I looked at the car on the screens and back and forth between the two males. I had no trouble believing that Bruiser was a luxury car nut, but Wrassler was a surprise. He struck me as more of a sports car kinda guy, or maybe a muscle car from the sixties, basketball and beer, baseball and hot dogs.
Outside, the two humans walked through the storm, up the stairs, and into the airlock with its laminated “bulletproof” polycarbonate glass. They passed through the entrance’s X-ray device, which was part of the security upgrades I had instituted since I came to work for the MOC. The glass had been replaced several times in the months I had been here. “Bulletproof glass” didn’t always offer the protection one might think. The emissaries stopped and, on the X-rays, I got a good look at the weapons they carried—plenty—and at the men themselves. Beside me, Bruiser talked with Raisin, the oldest human living at HQ, on the in-house coms system.
Bruiser muttered two names to her, with a vaguely Spanish accent. “Macario and Gualterio. I’d have expected minions, not the big guns.”

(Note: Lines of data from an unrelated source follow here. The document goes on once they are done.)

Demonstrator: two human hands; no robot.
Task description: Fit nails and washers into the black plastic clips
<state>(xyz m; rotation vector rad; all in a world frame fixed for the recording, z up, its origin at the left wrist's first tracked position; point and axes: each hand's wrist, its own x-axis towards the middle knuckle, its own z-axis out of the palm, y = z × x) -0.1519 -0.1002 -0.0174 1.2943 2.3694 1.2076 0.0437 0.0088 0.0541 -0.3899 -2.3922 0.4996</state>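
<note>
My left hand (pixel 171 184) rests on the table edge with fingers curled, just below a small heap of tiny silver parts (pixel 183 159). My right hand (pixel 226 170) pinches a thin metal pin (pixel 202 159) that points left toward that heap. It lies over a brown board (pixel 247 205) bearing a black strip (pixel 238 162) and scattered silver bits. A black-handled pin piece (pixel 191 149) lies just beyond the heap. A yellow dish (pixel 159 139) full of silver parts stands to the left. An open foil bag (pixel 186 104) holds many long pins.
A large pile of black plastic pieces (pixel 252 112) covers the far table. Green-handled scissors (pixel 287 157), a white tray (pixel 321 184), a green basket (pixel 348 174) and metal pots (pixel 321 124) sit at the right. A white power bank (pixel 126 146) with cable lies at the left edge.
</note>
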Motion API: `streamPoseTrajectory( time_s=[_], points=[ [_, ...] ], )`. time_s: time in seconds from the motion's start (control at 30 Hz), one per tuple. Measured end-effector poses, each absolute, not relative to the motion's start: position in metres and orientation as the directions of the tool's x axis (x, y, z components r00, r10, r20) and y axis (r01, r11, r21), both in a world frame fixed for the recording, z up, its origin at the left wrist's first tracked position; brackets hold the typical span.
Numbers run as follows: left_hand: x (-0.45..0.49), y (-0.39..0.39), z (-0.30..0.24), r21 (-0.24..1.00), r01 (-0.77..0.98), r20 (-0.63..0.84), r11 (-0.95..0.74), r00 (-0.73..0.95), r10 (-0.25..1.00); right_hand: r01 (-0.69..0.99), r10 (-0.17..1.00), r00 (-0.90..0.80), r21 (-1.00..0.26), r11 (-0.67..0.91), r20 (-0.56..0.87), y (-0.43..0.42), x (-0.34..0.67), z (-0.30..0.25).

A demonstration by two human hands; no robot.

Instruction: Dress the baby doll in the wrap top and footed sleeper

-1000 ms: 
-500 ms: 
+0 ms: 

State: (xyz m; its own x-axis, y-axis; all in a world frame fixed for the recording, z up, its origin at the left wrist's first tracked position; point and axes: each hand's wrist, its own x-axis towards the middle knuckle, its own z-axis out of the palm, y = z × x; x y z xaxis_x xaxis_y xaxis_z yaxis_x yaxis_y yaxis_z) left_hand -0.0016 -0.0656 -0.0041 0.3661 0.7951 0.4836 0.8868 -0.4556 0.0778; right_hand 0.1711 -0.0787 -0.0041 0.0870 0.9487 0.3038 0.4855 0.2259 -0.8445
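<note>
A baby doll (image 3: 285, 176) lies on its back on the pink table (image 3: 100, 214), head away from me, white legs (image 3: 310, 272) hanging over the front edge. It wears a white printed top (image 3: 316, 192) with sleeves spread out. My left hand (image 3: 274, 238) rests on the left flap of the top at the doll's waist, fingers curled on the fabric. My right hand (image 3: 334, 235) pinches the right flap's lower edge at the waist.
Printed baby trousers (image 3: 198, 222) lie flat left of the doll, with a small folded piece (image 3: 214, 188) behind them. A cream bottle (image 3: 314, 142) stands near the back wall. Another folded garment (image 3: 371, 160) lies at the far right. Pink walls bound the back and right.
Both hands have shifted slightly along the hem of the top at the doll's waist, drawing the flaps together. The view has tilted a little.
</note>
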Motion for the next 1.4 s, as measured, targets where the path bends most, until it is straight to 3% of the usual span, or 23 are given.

They were both short by today’s standards, at five-six and five-eight. Both had dark hair and deeply olive skin. Both were dressed in black wool suits that dropped to gorgeous shoes—Italian leather buffed to a shine. They were also armed to the teeth with blades and sidearms, though no one would know that by looking at them. Their clothing was so perfectly tailored that not a bulge showed. Once I had a good look, I stepped into the shadows so they couldn’t see me in the bright foyer lights.

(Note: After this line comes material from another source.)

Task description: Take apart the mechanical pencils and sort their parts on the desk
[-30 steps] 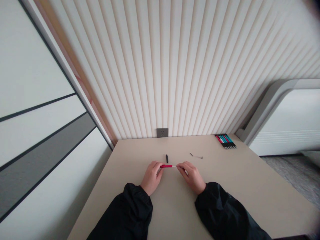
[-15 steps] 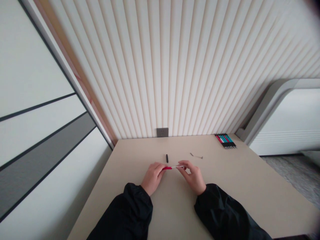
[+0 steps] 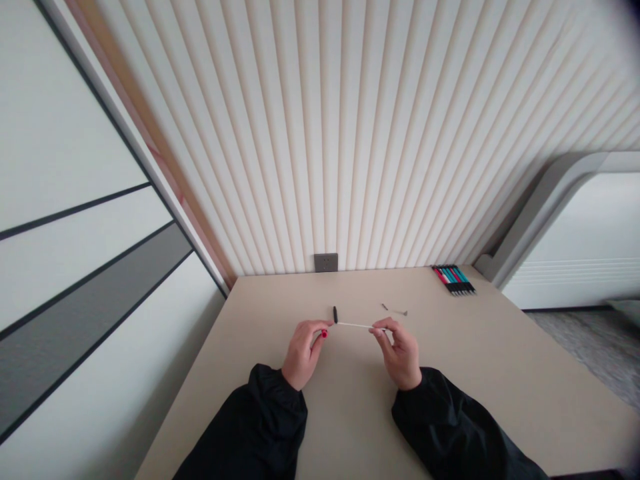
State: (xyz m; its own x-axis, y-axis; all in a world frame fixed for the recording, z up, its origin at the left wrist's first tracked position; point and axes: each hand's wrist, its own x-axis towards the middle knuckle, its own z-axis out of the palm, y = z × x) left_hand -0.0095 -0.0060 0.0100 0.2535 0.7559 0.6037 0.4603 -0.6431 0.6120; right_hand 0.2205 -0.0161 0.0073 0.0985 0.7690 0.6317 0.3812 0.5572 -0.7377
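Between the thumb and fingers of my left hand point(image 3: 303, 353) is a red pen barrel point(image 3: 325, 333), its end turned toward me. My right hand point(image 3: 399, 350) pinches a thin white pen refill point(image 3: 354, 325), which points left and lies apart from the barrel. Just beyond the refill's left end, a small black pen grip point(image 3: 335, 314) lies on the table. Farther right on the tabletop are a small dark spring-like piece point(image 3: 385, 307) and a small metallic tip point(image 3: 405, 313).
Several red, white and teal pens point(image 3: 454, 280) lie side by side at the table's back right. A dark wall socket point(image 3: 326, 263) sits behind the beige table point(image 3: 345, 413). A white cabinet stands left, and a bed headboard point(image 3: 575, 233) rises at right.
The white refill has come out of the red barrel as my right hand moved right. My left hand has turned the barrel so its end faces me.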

“They’re both over two hundred years old,” Raisin said over the speaker, her voice scratchy. “The message is, we are here and our masters are more powerful than yours. They have kept us young for centuries. They always were pretty boys, with excellent manners and lovely penmanship.”
“Excellent fighters,” Del said. Del was arguably the most influential human in New Orleans, and last I knew she was in Atlanta. Leo must have called her back to deal with the current problems. Today, even in the cold air, she wore a sleeveless dress in an odd shade of black, one with a red tint that became redder when the light hit it just right. Like blood-soaked cloth. She wore a sword at her side. Del was one of Leo’s people that these blood-servants would have to kill if they wanted a chance at Leo and his fiefdom. The others were the Enforcers: Derek and me. Ducky.
Dacy Mooney, her mother and the heir to the Asheville clan, stood just behind her. I hadn’t seen Dacy since she healed Edmund of silver poisoning. “I’ve watched video of them taking apart other swordsmen,” Dacy said to her daughter. “You’re better.”
“Open the doors,” Del instructed Derek, her voice quiet. Derek, an earbud in his ear and a mouthpiece hanging below his chin, relayed the message.
When the two visitors stepped inside and the doors to the airlock had closed behind them, the one on the right said, “Macario and Gualterio Cardona, primo and secundo servants of the blood to Louis le Jeune, Capetian King of the Franks, turned by Eleanor of Aquitaine during their marriage . . .”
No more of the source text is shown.